The task →
How many lines of these records hold the string "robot"? Reply with the number alone.

+++++

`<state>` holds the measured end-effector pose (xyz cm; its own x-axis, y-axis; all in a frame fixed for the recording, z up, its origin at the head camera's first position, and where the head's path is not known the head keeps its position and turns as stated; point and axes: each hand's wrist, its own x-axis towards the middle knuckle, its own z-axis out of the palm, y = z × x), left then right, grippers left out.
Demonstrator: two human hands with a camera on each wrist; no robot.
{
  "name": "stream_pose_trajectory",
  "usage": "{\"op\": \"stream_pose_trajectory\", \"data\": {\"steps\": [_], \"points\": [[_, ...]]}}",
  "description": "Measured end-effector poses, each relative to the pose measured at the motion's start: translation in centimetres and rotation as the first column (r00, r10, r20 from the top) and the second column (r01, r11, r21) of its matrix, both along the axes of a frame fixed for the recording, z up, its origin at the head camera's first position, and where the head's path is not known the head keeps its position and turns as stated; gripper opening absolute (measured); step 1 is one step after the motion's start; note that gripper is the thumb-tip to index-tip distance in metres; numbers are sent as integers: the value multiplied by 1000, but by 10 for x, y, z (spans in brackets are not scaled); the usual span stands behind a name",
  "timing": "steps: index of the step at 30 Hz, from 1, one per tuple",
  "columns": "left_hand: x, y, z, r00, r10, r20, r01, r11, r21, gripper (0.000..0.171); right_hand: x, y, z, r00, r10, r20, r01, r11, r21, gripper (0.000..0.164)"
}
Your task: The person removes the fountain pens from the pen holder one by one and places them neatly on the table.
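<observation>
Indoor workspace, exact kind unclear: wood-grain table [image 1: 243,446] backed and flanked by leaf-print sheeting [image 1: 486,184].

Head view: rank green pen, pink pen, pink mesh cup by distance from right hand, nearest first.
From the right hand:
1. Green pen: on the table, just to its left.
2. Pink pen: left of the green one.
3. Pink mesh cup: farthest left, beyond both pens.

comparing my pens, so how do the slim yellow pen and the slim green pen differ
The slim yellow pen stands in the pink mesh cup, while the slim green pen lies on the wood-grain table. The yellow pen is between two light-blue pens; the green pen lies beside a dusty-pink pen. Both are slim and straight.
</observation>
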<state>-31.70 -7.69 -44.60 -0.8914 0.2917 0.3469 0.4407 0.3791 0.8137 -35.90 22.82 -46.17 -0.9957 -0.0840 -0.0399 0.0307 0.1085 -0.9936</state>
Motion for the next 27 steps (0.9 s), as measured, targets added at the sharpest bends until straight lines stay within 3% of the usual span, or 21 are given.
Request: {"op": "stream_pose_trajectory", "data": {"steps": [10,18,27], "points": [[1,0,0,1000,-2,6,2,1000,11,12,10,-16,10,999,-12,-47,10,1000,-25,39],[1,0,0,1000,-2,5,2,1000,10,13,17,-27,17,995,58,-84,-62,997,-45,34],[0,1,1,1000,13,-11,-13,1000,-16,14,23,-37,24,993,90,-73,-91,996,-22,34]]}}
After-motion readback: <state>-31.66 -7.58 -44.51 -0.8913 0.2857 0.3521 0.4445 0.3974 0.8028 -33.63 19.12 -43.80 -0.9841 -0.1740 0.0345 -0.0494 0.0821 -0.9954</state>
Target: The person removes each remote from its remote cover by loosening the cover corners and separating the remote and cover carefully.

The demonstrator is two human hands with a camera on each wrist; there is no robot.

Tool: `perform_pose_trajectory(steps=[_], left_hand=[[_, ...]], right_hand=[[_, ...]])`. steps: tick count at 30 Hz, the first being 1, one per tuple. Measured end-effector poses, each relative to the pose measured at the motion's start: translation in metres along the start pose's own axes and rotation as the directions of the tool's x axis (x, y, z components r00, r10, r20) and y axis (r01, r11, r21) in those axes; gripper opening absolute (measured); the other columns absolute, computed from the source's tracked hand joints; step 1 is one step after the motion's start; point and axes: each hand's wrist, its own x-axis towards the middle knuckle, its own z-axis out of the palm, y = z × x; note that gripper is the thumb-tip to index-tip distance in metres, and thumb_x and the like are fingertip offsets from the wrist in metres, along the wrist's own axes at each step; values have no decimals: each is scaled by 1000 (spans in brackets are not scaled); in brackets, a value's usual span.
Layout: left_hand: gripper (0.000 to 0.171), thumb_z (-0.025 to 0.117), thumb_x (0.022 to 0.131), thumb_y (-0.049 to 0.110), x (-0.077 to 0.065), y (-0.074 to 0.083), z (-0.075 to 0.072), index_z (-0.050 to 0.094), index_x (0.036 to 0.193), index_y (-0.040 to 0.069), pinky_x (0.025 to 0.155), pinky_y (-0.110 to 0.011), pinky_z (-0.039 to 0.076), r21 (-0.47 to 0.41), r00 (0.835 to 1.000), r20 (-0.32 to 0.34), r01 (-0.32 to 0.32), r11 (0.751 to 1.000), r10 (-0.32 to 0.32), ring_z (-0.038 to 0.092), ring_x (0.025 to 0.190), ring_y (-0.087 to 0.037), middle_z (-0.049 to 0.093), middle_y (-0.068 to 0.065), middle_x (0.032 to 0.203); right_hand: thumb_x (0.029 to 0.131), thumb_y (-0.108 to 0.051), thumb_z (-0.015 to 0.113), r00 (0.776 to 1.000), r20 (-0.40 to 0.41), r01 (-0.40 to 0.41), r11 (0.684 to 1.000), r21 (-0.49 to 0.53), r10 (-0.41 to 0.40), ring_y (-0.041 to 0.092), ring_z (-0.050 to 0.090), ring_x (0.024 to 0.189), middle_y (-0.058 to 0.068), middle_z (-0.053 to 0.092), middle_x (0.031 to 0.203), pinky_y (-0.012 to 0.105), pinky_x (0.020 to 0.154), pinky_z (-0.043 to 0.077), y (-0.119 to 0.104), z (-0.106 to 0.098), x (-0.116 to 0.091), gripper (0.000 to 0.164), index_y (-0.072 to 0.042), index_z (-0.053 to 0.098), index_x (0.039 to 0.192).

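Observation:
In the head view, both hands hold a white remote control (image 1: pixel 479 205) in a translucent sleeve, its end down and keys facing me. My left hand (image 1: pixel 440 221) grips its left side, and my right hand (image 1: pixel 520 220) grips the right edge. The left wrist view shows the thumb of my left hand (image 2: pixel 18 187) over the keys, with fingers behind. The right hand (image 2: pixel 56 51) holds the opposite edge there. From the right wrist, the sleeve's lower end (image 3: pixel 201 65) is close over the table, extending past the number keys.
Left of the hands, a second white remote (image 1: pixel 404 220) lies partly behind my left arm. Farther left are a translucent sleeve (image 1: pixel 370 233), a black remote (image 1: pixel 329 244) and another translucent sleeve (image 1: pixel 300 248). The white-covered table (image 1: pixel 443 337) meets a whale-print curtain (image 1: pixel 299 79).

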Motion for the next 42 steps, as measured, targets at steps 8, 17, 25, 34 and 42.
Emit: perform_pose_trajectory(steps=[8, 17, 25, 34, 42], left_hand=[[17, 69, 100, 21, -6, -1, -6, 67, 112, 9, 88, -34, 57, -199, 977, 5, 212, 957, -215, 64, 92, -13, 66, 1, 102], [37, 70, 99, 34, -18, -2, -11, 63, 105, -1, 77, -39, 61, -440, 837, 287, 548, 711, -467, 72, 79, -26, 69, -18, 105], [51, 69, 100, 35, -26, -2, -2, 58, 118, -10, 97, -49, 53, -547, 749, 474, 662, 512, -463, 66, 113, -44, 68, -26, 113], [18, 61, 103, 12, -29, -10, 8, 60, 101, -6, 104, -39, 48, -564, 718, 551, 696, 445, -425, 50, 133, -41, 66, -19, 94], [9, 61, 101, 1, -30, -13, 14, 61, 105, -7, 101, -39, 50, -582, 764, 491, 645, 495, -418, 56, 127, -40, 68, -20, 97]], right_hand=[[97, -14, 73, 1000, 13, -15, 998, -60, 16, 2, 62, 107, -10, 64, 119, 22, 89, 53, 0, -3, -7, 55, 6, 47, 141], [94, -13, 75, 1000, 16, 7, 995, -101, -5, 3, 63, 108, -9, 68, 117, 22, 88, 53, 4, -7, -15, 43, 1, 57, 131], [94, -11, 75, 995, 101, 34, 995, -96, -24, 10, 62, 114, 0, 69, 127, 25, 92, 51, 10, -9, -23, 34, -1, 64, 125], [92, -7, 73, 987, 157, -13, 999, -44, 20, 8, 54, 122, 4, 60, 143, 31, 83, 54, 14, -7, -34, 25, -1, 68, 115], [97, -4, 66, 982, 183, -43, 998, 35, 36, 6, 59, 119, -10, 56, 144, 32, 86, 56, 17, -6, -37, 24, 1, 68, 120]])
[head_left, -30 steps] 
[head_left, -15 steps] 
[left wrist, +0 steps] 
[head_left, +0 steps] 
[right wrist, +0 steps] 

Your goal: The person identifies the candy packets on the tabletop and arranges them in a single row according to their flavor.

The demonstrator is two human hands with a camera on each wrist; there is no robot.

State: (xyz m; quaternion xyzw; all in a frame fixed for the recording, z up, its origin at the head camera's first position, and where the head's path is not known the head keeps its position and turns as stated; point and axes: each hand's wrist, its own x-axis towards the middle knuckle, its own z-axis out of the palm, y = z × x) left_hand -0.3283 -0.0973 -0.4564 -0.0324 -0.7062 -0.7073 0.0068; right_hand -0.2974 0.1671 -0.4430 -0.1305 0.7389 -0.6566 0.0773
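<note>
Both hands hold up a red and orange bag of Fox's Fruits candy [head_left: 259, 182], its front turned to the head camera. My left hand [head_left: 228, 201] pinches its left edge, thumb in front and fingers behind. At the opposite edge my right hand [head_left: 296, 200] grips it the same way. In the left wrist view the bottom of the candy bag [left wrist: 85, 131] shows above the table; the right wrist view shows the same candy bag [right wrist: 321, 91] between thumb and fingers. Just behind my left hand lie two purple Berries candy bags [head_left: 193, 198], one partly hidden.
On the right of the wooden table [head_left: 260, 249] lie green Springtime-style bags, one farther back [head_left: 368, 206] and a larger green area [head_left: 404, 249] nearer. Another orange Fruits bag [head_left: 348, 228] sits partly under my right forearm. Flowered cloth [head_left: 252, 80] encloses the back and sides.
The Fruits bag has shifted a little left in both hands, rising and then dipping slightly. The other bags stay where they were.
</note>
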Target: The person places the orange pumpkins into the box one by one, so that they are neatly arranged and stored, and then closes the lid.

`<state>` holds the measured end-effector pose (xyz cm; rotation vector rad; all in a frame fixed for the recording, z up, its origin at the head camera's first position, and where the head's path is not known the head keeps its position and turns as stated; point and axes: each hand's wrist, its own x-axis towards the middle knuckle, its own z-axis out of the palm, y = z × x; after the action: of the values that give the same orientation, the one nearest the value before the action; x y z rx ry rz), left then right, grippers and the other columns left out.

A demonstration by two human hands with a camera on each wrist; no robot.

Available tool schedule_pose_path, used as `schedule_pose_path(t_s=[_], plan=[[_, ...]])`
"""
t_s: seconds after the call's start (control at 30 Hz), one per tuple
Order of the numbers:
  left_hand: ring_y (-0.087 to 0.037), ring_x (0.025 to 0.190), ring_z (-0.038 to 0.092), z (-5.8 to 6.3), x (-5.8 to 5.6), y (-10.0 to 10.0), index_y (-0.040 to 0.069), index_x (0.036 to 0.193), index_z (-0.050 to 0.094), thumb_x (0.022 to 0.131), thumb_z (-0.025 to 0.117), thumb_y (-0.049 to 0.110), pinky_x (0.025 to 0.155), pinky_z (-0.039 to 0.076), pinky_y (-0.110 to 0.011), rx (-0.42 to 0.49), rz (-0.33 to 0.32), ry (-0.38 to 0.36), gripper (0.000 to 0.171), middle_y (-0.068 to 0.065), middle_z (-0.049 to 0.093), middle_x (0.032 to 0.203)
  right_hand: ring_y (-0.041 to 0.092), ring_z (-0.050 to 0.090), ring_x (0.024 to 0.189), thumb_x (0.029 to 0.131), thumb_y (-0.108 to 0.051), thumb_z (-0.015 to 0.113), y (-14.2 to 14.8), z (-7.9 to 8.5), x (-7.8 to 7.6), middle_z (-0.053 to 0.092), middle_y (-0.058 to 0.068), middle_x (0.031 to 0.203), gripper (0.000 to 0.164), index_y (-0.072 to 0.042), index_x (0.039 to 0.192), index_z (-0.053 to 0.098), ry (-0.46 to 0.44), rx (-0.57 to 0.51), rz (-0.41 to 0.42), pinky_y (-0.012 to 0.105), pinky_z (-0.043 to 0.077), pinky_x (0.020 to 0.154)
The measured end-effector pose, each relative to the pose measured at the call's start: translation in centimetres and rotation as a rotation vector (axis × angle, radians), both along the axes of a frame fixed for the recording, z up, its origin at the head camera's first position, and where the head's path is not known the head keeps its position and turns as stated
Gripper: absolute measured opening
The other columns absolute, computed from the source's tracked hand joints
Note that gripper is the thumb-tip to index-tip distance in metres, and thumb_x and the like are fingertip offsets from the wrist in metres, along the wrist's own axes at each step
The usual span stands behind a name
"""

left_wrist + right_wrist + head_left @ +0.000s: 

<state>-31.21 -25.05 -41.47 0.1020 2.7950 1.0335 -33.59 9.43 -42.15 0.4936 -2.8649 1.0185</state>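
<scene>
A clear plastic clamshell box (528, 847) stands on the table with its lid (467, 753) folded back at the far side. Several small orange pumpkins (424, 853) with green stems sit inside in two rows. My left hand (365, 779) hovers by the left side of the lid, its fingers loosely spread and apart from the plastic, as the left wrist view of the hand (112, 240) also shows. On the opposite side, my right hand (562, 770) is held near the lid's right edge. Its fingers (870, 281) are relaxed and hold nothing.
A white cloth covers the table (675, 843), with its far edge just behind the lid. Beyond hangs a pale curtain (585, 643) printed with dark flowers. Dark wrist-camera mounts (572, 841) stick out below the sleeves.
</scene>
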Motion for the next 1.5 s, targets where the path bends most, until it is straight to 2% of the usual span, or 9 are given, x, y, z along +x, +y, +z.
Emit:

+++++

Answer box →
4